Using 3D gaming technology to simulate real world and imagined spaces — exploring abandoned architecture, foreclosed futures, and the uneasy dialogue between place and identity.
On the 250th anniversary of the founding of America, this work explores what present-day Philadelphia might look like had American slavery been outlawed in the writing of the US Constitution. The installation was sited in the Man Full of Trouble Museum — a restored 18th century tavern housing artifacts from the Revolutionary War era — placing the speculative image in direct dialogue with the material history of the period. Room dimensions: 87" × 144" × 96".
Created for a group exhibition imagining a Philadelphia without guns, this work uses visual effects software to render an alternate urban landscape — a city freed from the architecture of violence. Exhibited at the University Science Center, Philadelphia, 2024.
Developed for the 2023 Counterpublic Triennial in St. Louis, this public art project serves as a monument to the former residents of the Pruitt-Igoe housing complex. Using advanced 3D visualization and visual effects software, small-scale billboard artworks were installed directly at the historical demolition site. The imagery is drawn from anecdotes gathered through interviews with former Pruitt-Igoe residents — placing personal narratives in the public sphere and directly challenging the prevailing political and architectural myths that reduce public housing solely to a symbol of failure.

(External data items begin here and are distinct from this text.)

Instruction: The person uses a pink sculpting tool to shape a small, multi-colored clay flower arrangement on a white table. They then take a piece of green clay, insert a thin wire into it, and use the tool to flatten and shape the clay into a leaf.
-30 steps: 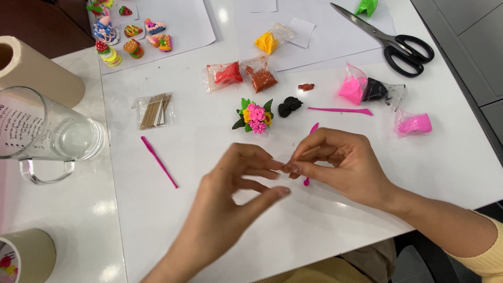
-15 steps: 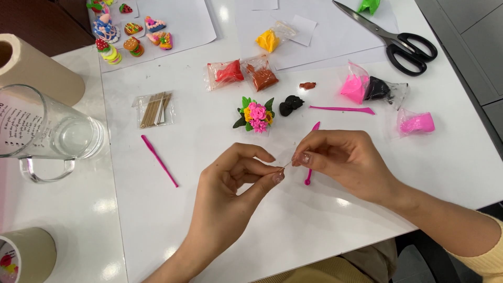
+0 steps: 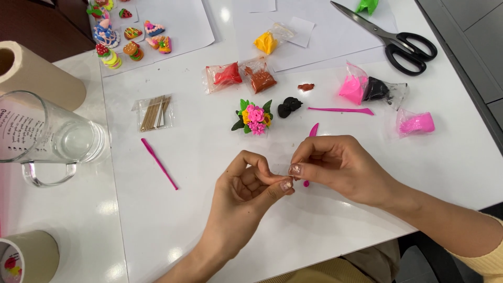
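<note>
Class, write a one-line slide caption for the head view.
Left hand and right hand pinch something tiny together above a white table, near a clay flower posy.

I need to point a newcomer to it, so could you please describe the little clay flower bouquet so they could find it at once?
Start at the black-handled scissors at the far right of the white table, then look left and nearer, past the black clay lump. Just left of that lump sits the flower bouquet, above the left hand and right hand. It alone combines pink and yellow blossoms with green leaves.
</note>
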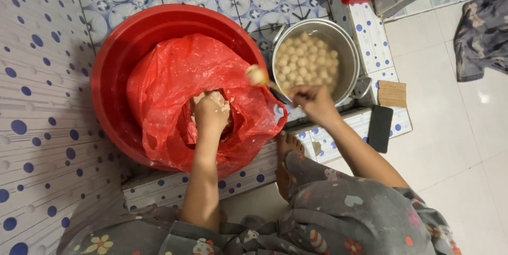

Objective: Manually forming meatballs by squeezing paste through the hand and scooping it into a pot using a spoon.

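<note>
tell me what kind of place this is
Probably a home wash or kitchen corner: blue-dotted tiled floor, big red plastic basin lined with a red bag, round steel pot of pale food balls.

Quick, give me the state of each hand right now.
Left hand: closed in a fist around pale paste inside the red bag.
Right hand: closed on a spoon carrying a ball of paste.

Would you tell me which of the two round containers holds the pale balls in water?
The metal pot by the right hand holds them; the bigger red basin holds only a red plastic bag.
</note>
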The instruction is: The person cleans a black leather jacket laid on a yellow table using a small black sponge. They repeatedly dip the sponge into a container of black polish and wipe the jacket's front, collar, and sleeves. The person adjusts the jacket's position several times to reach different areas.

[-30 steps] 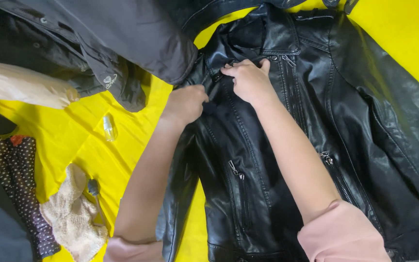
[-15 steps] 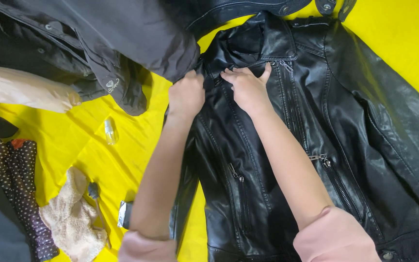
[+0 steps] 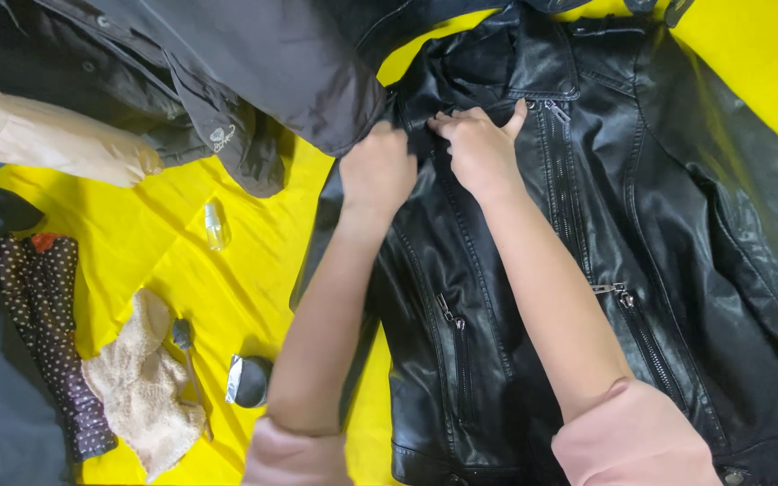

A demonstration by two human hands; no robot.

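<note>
**Both hands at the collar of a black leather jacket on a crowded yellow surface**

The black leather jacket [image 3: 587, 270] lies front-up on the right of the yellow sheet [image 3: 182, 270], collar at the far end. The left hand [image 3: 378, 169] grips the front edge near the collar, fingers curled under and hidden, so their exact hold cannot be told. The right hand [image 3: 479, 148] rests flat just beside it, fingers pressed together on the leather, thumb out.

The likely trouble is judged to be crowding: the dark grey jacket [image 3: 254, 81] overlaps the collar area at the far left, and a tug could drag its sleeve along. The slick leather may also slip or crease under an uneven pull.

To the left lie a small clear bottle [image 3: 215, 225], a spoon [image 3: 184, 337], a cream knit cloth [image 3: 141, 387], a dotted dark garment [image 3: 47, 324] and a small dark tin [image 3: 249, 380]. Whether the sheet covers a desk, bed or floor cannot be told; no more of the room shows.
</note>
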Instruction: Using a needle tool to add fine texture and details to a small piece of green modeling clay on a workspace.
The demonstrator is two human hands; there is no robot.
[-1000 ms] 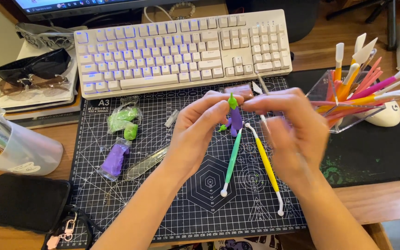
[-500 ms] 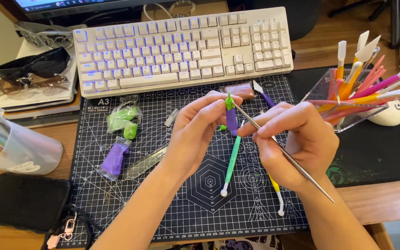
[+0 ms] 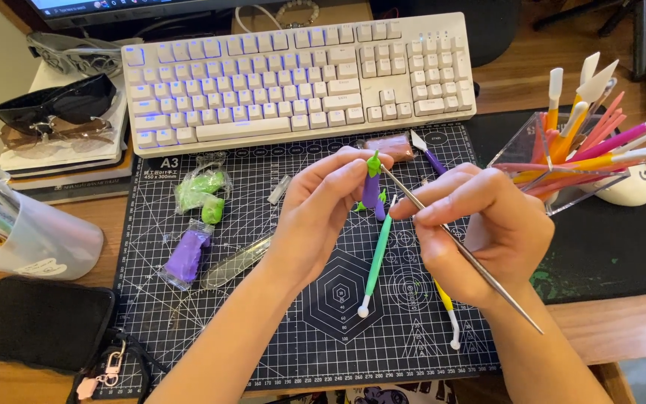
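Since 1 second ago the right hand [image 3: 480, 232] has pinched a thin metal needle tool [image 3: 461, 251] shut, its tip seemingly touching the purple-green clay figure [image 3: 372, 187] clasped by the left hand [image 3: 323, 213].

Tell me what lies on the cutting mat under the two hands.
Under the left hand and right hand, the cutting mat shows a green ball-tipped tool and the end of a yellow tool. The yellow tool's upper part is covered by the right hand.

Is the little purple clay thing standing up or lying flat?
Standing up. The left hand holds the purple clay figure upright above the cutting mat, green tip on top, while the right hand points a metal tool at it.
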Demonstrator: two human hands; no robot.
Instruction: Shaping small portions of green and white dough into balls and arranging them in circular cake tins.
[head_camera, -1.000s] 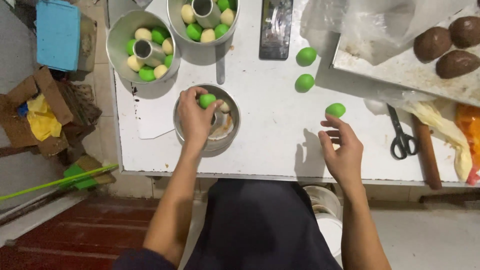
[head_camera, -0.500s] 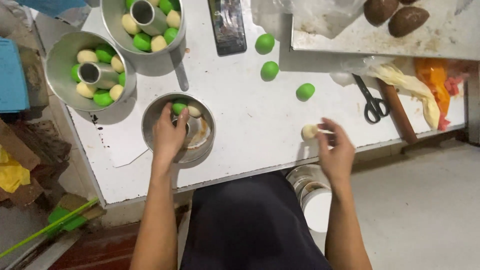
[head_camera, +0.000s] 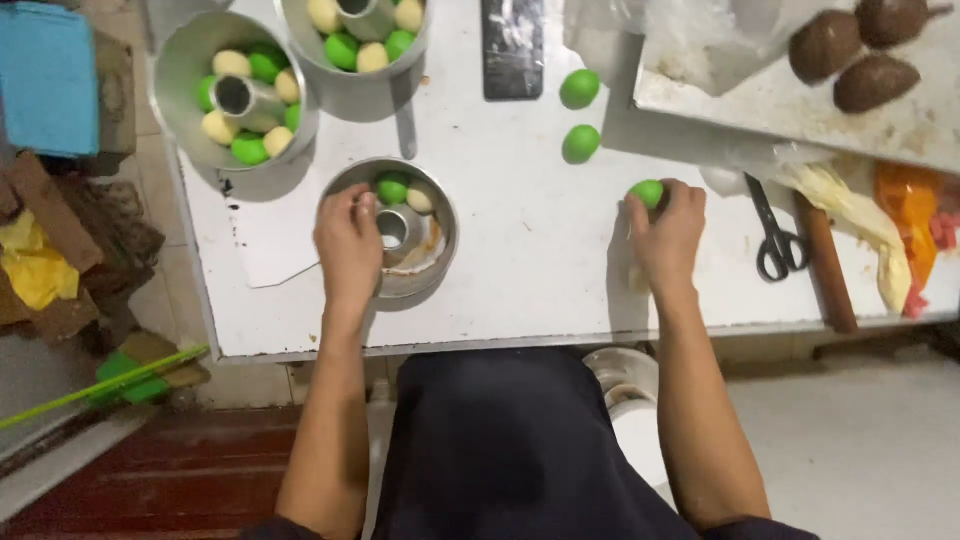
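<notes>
Now the left hand (head_camera: 348, 240) rests inside a round metal ring mould (head_camera: 440, 245) at the near middle of the white table (head_camera: 520, 250), its fingers curled down against the mould's inner wall beside the central tube; whether they pinch anything I cannot tell, since the back of the hand hides the fingertips. One green dough ball (head_camera: 392, 187) and one cream dough ball (head_camera: 420, 200) already sit at the far side of that mould, touching each other, and the rest of the ring is bare. The right hand (head_camera: 668, 235) lies well apart to the right, fingers bent over a loose green ball (head_camera: 648, 192) on the table, closing around it from the near side. Two more green balls (head_camera: 579, 88) lie farther back, and two filled moulds (head_camera: 235, 95) with alternating green and cream balls stand at the far left. Scissors (head_camera: 772, 235) and a wooden rolling pin (head_camera: 826, 265) lie to the right. Judging by this, the step in hand is filling the third mould, only just begun; the next move calls for lifting the gripped ball cleanly and seating it beside the cream one without squashing it.
</notes>
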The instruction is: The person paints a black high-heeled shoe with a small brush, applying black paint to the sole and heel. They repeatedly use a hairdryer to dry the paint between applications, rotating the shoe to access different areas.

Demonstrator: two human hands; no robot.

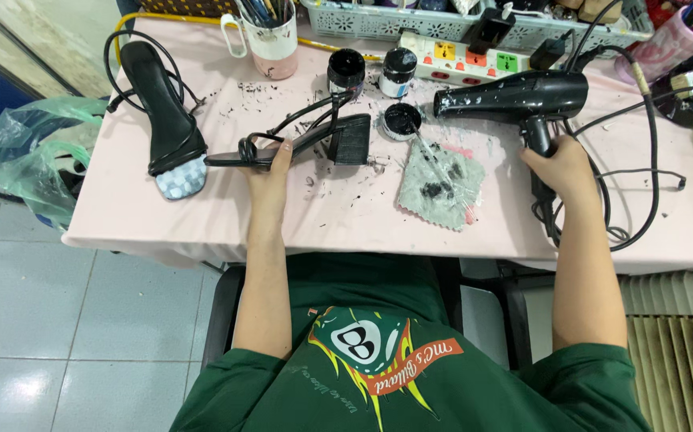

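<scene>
Bright, even overhead light, soft shadows, sharp focus, with wide-angle bending at edges.

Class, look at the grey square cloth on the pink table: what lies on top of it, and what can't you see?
On the grey square cloth lie black smears and a thin clear-handled brush, its far end reaching the small open black jar. The pink table beneath the cloth is hidden.

Top: dark green short-sleeved cotton T-shirt (410, 384)
Print: round black-and-white ball emblem (360, 342) with yellow flames and an orange banner (lettering left unread)
Forearms: bare, no watch or rings visible
</scene>
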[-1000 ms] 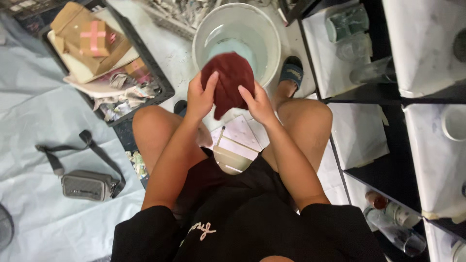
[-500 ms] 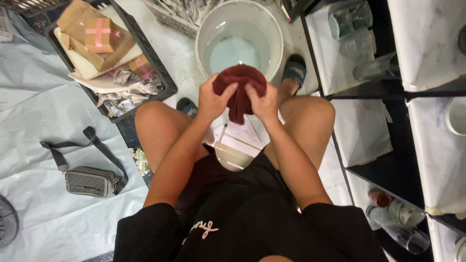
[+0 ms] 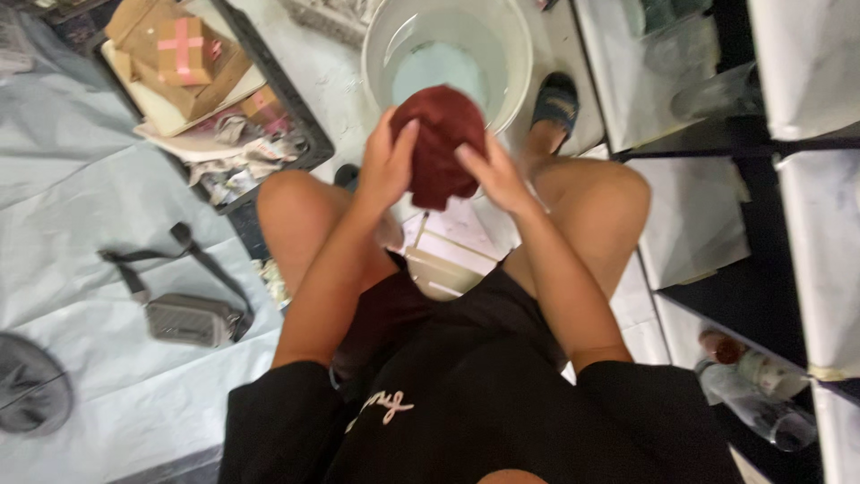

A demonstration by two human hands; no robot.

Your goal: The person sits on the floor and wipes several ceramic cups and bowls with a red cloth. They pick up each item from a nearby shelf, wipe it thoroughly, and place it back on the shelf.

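Note:
I hold a dark red cloth point(image 3: 441, 143) in both hands, just above my knees. My left hand point(image 3: 387, 163) grips its left side and my right hand point(image 3: 494, 170) grips its right side. The cloth hangs bunched in front of a white bucket point(image 3: 520, 54) with pale water in it, standing on the floor between my feet. A white stool or box point(image 3: 452, 255) with pale bands shows beneath me, between my thighs.
A black crate point(image 3: 287, 99) of cardboard boxes and crumpled paper lies at the upper left. A grey pouch with a strap point(image 3: 188, 318) rests on a pale blue sheet point(image 3: 81, 224). Black shelving point(image 3: 761, 296) with jars and bottles stands at the right. One blue slipper point(image 3: 555, 103) is beside the bucket.
The cloth was spread over my hands, then bunched between them; now it is lifted a little higher in front of the bucket. My head view has shifted slightly.

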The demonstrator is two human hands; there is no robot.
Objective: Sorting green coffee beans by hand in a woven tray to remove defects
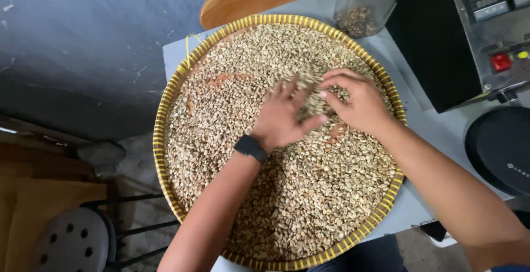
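I am watching left hand (282, 118) and right hand (358, 104) lying loosely spread — gripping nothing, seemingly — raking pale beans (309, 189) across the woven tray (160, 139).

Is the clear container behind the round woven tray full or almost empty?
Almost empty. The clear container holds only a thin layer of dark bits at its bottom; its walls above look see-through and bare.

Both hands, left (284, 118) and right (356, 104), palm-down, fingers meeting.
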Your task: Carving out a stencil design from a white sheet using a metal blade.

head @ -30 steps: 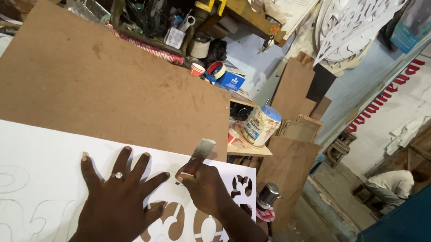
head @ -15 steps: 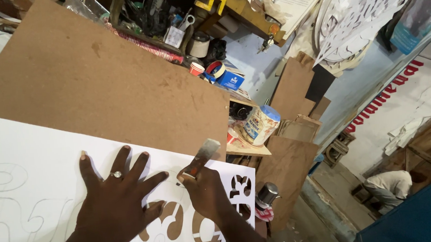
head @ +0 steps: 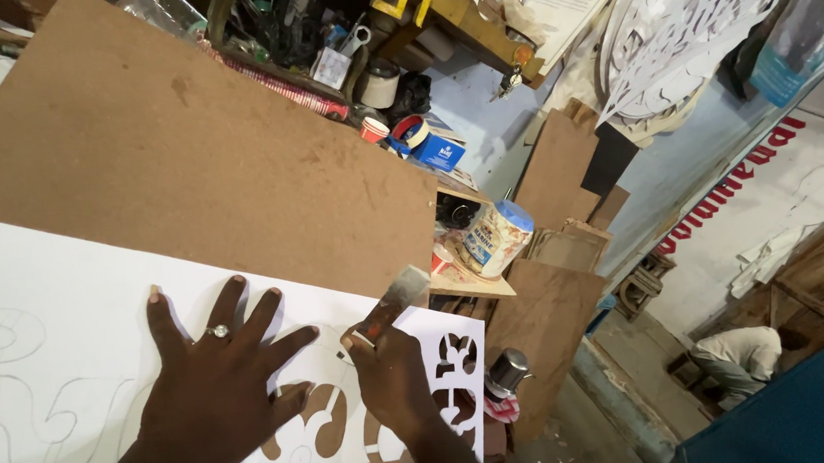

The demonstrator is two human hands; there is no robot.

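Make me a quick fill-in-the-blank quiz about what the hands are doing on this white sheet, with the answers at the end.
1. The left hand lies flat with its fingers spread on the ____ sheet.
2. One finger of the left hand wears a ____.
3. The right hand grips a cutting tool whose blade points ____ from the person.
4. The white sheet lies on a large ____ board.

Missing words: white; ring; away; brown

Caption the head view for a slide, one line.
Left hand pressed flat on a white stencil sheet over brown board while the right hand grips a cutting tool.
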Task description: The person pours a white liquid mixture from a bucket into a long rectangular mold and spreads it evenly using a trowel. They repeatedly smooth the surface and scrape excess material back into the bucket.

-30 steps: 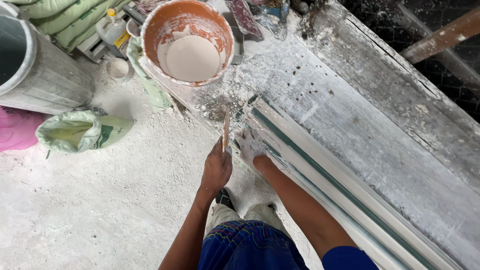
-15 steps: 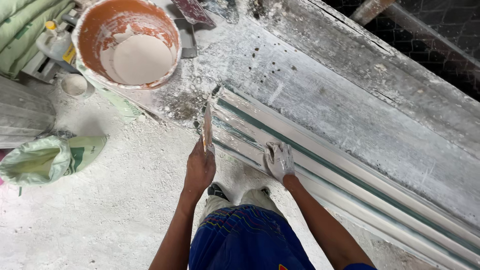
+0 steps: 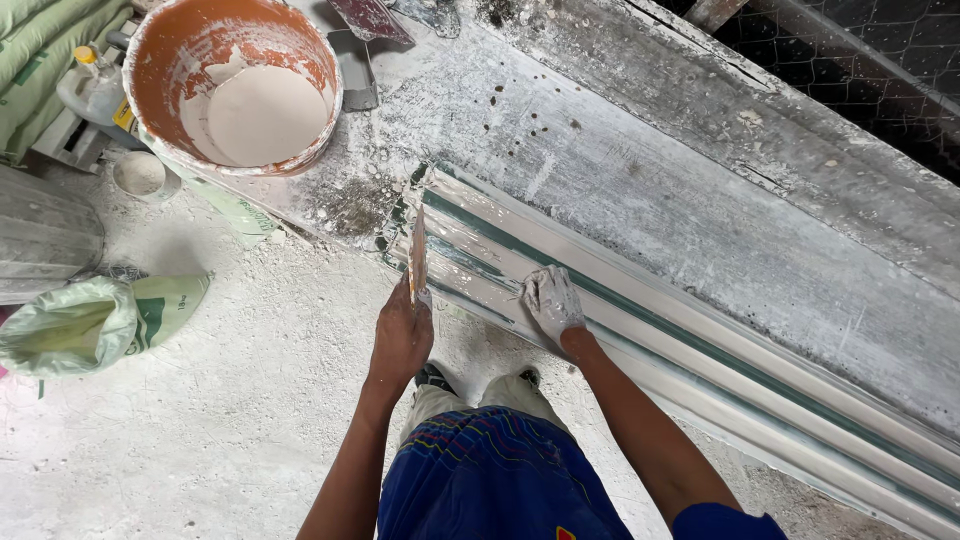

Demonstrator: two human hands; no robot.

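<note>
While the long moulding lies along the front edge of the workbench, it is worked from the near end, where its ribbed white and green surface is easiest to reach. A thin flat scraper is pinched in the left hand, fingers closed tight around its lower end, so that the blade stands on edge against the grooves at the moulding's end. The right hand, coated in white plaster, is laid on the moulding with fingers pressed together and nothing gripped, apparently to steady or smooth it. An orange bucket of pale plaster is kept on the bench, near the scraper. On the dusty floor a green sack is slumped and a small cup is set close by. The scraper's tip is hard to make out against the white ribs, and the moulding's far end is cut off by the frame.
</note>
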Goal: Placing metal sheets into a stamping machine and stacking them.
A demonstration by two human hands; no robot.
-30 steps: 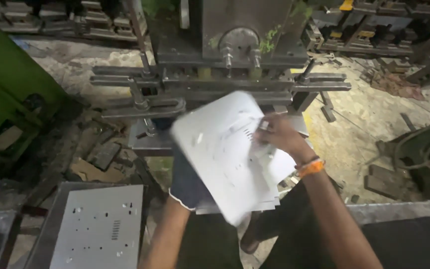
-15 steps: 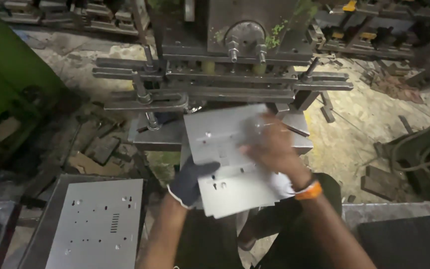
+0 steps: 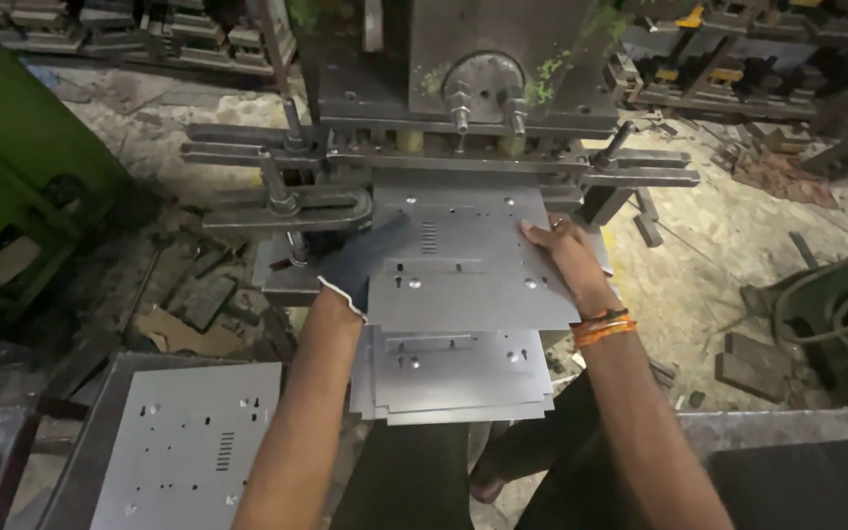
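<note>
A flat grey metal sheet [image 3: 463, 260] with punched holes and slots lies partly under the press machine [image 3: 463, 108]. My left hand [image 3: 360, 265], in a dark glove, grips the sheet's left edge. My bare right hand [image 3: 561, 255], with an orange band at the wrist, holds its right edge. Below the held sheet, on my lap, rests a stack of similar sheets [image 3: 453, 378].
Another punched sheet [image 3: 188, 442] lies on a grey table at the lower left. A green machine body [image 3: 12, 147] stands at the left. Metal scraps [image 3: 188, 294] litter the floor. Racks of tooling [image 3: 758, 59] line the back.
The sheet was tilted up in front of me, then came down flat and slid forward under the press. Both hands moved forward with it.
</note>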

Rendered real estate advertisements collide with the physical reality of disinvestment — luxury language haunting derelict space. The work was exhibited at Locks Gallery, Philadelphia (2021) and the Contemporary Art Museum St. Louis (2020–21).
Rendered simulations of Camden, NJ — one of the most economically devastated cities in the United States — rendered with the eerie calm of gaming environments, where ruin becomes spectacle.
An animated companion to the Camden print series, this single channel video brings the rendered streets of Camden, NJ into motion — the stillness of the still image giving way to something closer to inhabitation. Where the prints fix the viewer outside the scene, the animation draws them through it, making the eerie calm of the gaming environment visceral and durational.
Landscapes generated from video game terrain engines, populated with signs of economic desperation — pawn shops, payday lenders, foreclosure notices — mapped onto sublime natural backdrops.
Landscapes from default video game environments — stock terrains shipped with game engines, never intended to be "somewhere" — examined as a new American sublime: placeless, optimised, infinite.
A single channel video projected onto the gallery wall to correspond with the view of 11th Street from the windows of Vox Populi Gallery. The animation moves through the past, present, and near future of the street — some of the buildings depicted drawn from research into forthcoming luxury condominium developments in the neighbourhood. The work collapses time along a single urban corridor, making visible the forces of displacement that are typically invisible until they have already arrived.
Early large-scale prints rendered from 3D game environments modeled after abandoned and foreclosed neighborhoods in Philadelphia — the foundational body of work establishing Portlock's practice.
A critical homage to murals created during the Black Arts Movement that have since been destroyed, painted over, or otherwise lost — projected on the exterior of a three-story building in North Minneapolis, at the site of one of the city's largest 1960s riots, on the night of the first Obama/McCain debate.
Tim Portlock was born in Chicago, where the city's architecture and its social fractures first shaped his lifelong inquiry into the dialogue between place and identity. Educated as a traditional visual artist, he has worked as a community-based muralist and studio painter before developing his current practice. He is currently Professor at the University of Wisconsin-Madison, with a joint appointment in Art and Environmental Studies.
His work is created using 3D gaming technology to simulate real and imagined spaces — principally the abandoned, foreclosed, and economically devastated neighborhoods of American cities. These rendered environments, produced with the visual grammar of digital games, transform architectural ruin into something at once serene and unsettling. Recent work has expanded to address environmental themes, including river pollution and climate change.
Portlock's work has been exhibited at the Philadelphia Museum of Art, Crystal Bridges Museum, Contemporary Art Museum St. Louis, the Tate Modern, and Locks Gallery. He is a Pew Fellow and recipient of the Great Rivers Biennial Award (2020). He is currently collaborating on a retrospective book project covering thirty years of his creative work.